Activity - Please copy all of the data that follows exactly, leaving any pictures out.

▬▬▬▬▬▬

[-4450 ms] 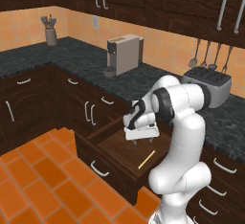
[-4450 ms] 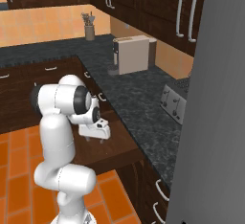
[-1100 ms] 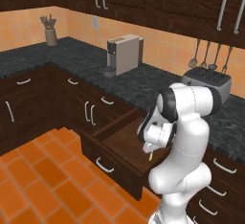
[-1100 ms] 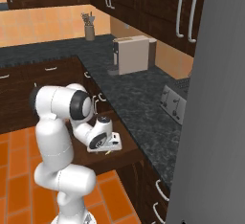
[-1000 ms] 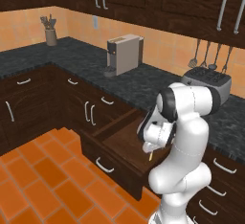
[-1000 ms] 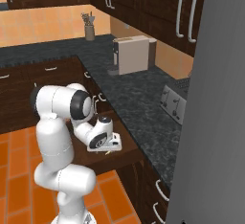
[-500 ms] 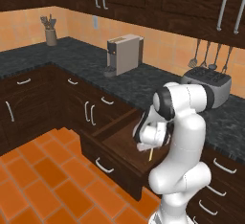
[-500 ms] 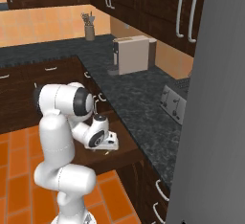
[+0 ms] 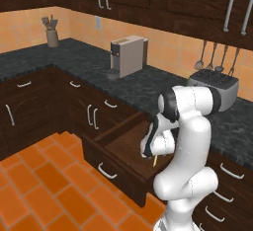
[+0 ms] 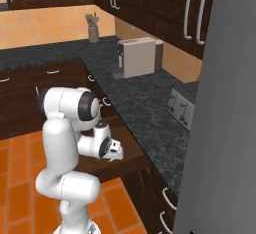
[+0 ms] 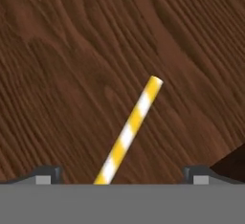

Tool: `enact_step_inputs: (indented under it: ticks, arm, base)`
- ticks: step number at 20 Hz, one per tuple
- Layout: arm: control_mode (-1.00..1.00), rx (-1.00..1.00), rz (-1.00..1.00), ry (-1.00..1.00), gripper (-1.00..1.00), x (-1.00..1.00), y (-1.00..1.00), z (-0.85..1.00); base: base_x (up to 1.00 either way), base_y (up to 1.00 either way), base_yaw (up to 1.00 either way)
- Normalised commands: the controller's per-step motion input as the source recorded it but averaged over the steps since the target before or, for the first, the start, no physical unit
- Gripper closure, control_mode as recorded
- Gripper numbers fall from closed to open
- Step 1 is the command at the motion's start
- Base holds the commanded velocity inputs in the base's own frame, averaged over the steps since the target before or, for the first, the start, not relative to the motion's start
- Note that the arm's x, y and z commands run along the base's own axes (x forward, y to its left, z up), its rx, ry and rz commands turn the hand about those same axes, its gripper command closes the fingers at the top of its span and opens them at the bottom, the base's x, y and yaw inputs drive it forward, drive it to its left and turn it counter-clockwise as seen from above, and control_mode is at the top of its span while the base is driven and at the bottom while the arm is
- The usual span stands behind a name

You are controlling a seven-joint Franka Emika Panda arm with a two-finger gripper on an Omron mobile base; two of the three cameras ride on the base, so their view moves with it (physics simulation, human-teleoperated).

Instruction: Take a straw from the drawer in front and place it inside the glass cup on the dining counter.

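Worktop (image 9: pixel 148 84): black speckled granite, L-shaped, carrying a coffee machine (image 9: pixel 127 57) and a toaster (image 9: pixel 213 88).
Drawer (image 9: pixel 121 143): dark wood, pulled out, silver bar handle on its front.
Gripper (image 11: pixel 122 175): lowered into the drawer, jaws spread wide, holding nothing; fingertips (image 11: pixel 48 173) set to either side of the straw.
Straw (image 11: pixel 129 129): yellow-and-white striped, lying flat on the drawer floor, slanting between the jaws.
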Motion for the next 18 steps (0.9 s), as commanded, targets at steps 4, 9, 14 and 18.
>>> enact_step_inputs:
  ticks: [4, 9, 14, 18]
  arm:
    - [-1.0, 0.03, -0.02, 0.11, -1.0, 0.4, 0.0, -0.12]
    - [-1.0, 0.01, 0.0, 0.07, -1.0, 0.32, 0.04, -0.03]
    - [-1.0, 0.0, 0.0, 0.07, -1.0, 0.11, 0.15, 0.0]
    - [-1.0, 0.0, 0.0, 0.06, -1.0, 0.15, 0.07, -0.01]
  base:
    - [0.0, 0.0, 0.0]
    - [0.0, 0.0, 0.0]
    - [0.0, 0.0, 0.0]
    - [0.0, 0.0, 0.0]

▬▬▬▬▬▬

Solution to the problem -
[-4450 ms] 
[-4450 ms] 
[-1100 ms] 
[-1100 ms] 
[-1000 ms] 
[-1000 ms] 
[-500 ms] 
[-500 ms] 
[+0 ms] 
[+0 ms] 
[+0 ms] 

Tool: `enact_step_inputs: (indented under it: ticks, arm, base)`
- ticks: step number at 20 Hz, one per tuple
- Layout: arm: control_mode (-1.00..1.00), rx (-1.00..1.00), rz (-1.00..1.00), ry (-1.00..1.00), gripper (-1.00..1.00), x (-1.00..1.00), y (-1.00..1.00), z (-0.85..1.00); base: base_x (up to 1.00 either way), base_y (up to 1.00 either way), base_yaw (up to 1.00 either way)
- Normalised commands: the controller's per-step motion input as the source recorded it but averaged over the steps since the target before or, for the first, the start, no physical unit
- Gripper closure, control_mode as recorded
- Gripper numbers fall from closed to open
- Step 1 is the command at the motion's start
- Base holds the commanded velocity inputs in the base's own frame, averaged over the steps since the target before or, for the first, the start, not relative to the motion's start
- Note that the arm's x, y and z commands run along the base's own axes (x forward, y to its left, z up), its rx, ry and rz commands turn the hand about those same axes, its gripper command closes the fingers at the top of its span and opens them at the bottom, the base's x, y and yaw inputs drive it forward, drive it to its left and turn it counter-clockwise as seen from above, and control_mode is at the top of its span while the base is driven and at the bottom while the arm is
- The usual span stands behind a name

You are controlling a seven-joint Franka Emika Panda arm with a two-finger gripper on an Omron mobile base; two of the three cameras ride on the base, so their view moves with it (physics simulation, human-teleoperated).

Instruction: Take a straw from the drawer in front and place it inside the glass cup on the dining counter.

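Worktop (image 9: pixel 148 84): black speckled granite, L-shaped, carrying a coffee machine (image 9: pixel 127 57) and a toaster (image 9: pixel 213 88).
Drawer (image 9: pixel 121 143): dark wood, pulled out, silver bar handle on its front.
Gripper (image 11: pixel 122 175): lowered into the drawer, jaws spread wide, holding nothing; fingertips (image 11: pixel 48 173) set to either side of the straw.
Straw (image 11: pixel 129 129): yellow-and-white striped, lying flat on the drawer floor, slanting between the jaws.
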Motion for the next 18 steps (0.9 s), as commanded, targets at steps 4, 9, 14 and 18.
>>> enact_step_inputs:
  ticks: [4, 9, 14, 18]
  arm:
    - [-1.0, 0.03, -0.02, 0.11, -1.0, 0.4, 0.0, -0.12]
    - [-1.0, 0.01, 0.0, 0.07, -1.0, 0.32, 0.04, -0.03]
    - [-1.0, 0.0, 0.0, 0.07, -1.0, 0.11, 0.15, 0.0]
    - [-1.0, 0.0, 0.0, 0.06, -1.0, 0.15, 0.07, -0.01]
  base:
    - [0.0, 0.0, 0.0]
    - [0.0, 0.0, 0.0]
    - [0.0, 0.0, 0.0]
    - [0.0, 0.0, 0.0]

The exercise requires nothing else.